Tereza Cruvinel O senhor continua no PSB mas não vejo seu partido tão engajado na defesa da democracia e na condenação ao golpismo? O senhor se sente confortável no PSB depois das divergências publicas?
Roberto Amaral O desconforto é notório e não o minimizo. Sinto-me honrosamente distante da atual direção que cometeu, por oportunismo político, uma felonia ideológica, traindo a história do partindo, negando a opção de esquerda e conspurcando a bandeira socialista. O oportunismo neste caso se soma à burrice: retirando-se do campo da esquerda a troika que hoje manda no partido fechou suas portas a centenas de quadros socialistas que hoje estão à míngua de opção partidária.

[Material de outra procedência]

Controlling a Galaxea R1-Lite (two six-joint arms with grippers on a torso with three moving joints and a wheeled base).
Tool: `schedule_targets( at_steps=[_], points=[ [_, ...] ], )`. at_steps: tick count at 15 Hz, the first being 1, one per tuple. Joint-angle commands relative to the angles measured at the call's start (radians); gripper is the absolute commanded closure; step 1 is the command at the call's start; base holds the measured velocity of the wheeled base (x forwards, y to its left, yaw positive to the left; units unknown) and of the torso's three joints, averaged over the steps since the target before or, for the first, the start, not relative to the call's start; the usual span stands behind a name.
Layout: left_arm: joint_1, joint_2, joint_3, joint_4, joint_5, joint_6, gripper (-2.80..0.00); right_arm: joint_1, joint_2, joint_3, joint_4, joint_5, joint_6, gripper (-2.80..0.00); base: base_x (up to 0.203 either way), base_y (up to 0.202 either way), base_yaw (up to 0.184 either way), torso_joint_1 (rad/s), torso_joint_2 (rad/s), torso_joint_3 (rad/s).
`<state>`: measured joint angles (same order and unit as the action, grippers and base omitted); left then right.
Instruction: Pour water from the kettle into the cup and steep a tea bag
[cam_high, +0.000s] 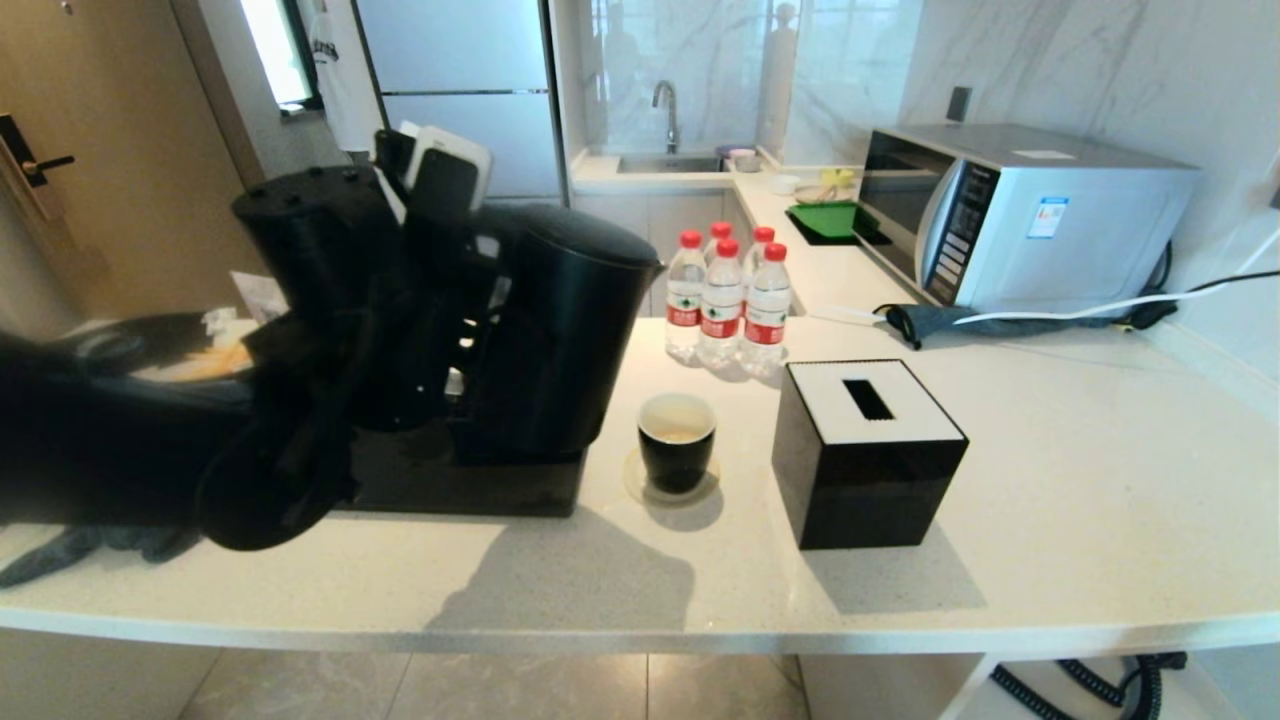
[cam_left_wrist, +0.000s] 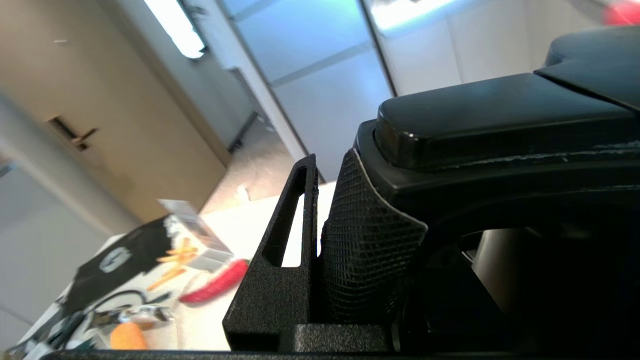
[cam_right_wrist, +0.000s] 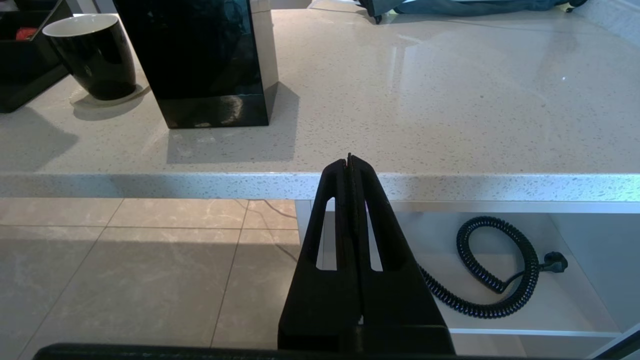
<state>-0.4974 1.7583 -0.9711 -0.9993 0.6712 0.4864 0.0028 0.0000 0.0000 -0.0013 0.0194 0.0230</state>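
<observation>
Kettle (cam_high: 560, 330), tall matte black, is pinched at its handle by left gripper (cam_left_wrist: 320, 240), held up just left of small glossy black cup (cam_high: 677, 440) | spout to be centred over cup mouth, tilt kept slow | right gripper (cam_right_wrist: 350, 165) parked below counter edge, fingers pressed together.

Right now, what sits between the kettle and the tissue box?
The small glossy black cup, seen in head view, between the tall matte black kettle and black cube tissue box.
</observation>
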Motion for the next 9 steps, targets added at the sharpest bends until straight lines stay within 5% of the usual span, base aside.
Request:
schedule_targets(
  at_steps=[1, 5, 9],
  points=[
    [0.048, -0.05, 0.026, -0.041, 0.001, 0.003, 0.0, 0.0, 0.0, 0.0, 0.0, 0.001, 0.0, 0.0, 0.0, 0.0, 0.0, 0.0, 0.0, 0.0],
    [0.196, -0.127, 0.092, -0.122, -0.014, -0.029, 0.0, 0.0, 0.0, 0.0, 0.0, 0.001, 0.0, 0.0, 0.0, 0.0, 0.0, 0.0, 0.0, 0.0],
    [0.344, -0.176, 0.185, -0.139, -0.103, -0.168, 0.0, 0.0, 0.0, 0.0, 0.0, 0.001, 0.0, 0.0, 0.0, 0.0, 0.0, 0.0, 0.0, 0.0]
  ],
)
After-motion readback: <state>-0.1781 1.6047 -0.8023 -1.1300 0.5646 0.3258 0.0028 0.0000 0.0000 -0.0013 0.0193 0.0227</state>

Tereza Cruvinel Falou-se na refundação de uma frente de esquerda, como a antiga Frente Brasil Popular que reunia PT, PSB e PC do B. Ela ainda é possivel? o senhor apoia?
Roberto Amaral Não. Não vejo sentido numa frente de esquerda, nem numa frente de partidos e muito menos na reedição da Frente Brasil Popular, hoje superada historicamente. Ela tinha sentido em 1990 logo após as eleições, quando proposta por nós foi rejeitada pelo PT. Defendo uma frente ampla, nacional e popular aberta aos partidos mas nascida do movimento social, que congregue a esquerda mas congregue também os liberais e os progressistas e os democratas de um modo geral, apta a fazer frente ao avanço do pensamento conservador, à defesa da integridade do mandato da presidente Dilma, à defesa do desenvolvimento com distribuição de renda e à defesa dos interesses nacionais.
Tereza Cruvinel Como podemos sair da crise politica e economica?
Roberto Amaral Mediante um pacto em torno de dois princípios básicos: governabiidade e retomada do desenvolvimento com dstribuição de renda. Esse pacto, porém, só será viável se forjado na sociedade, cansada e desenganada, e por ela imposto aos agentes políticos. Mas já é hora de pensarmos grande (é demasiado pedir isso ?), para além dos projetinhos individuais, das vaidades e das vaidadezinhas e do ódio, do rancor e da intolerância. Pensar no Brasil, que, para desgraça de nossos filhos, está ameaçado de viver (se isso é viver) mais uma década perdida.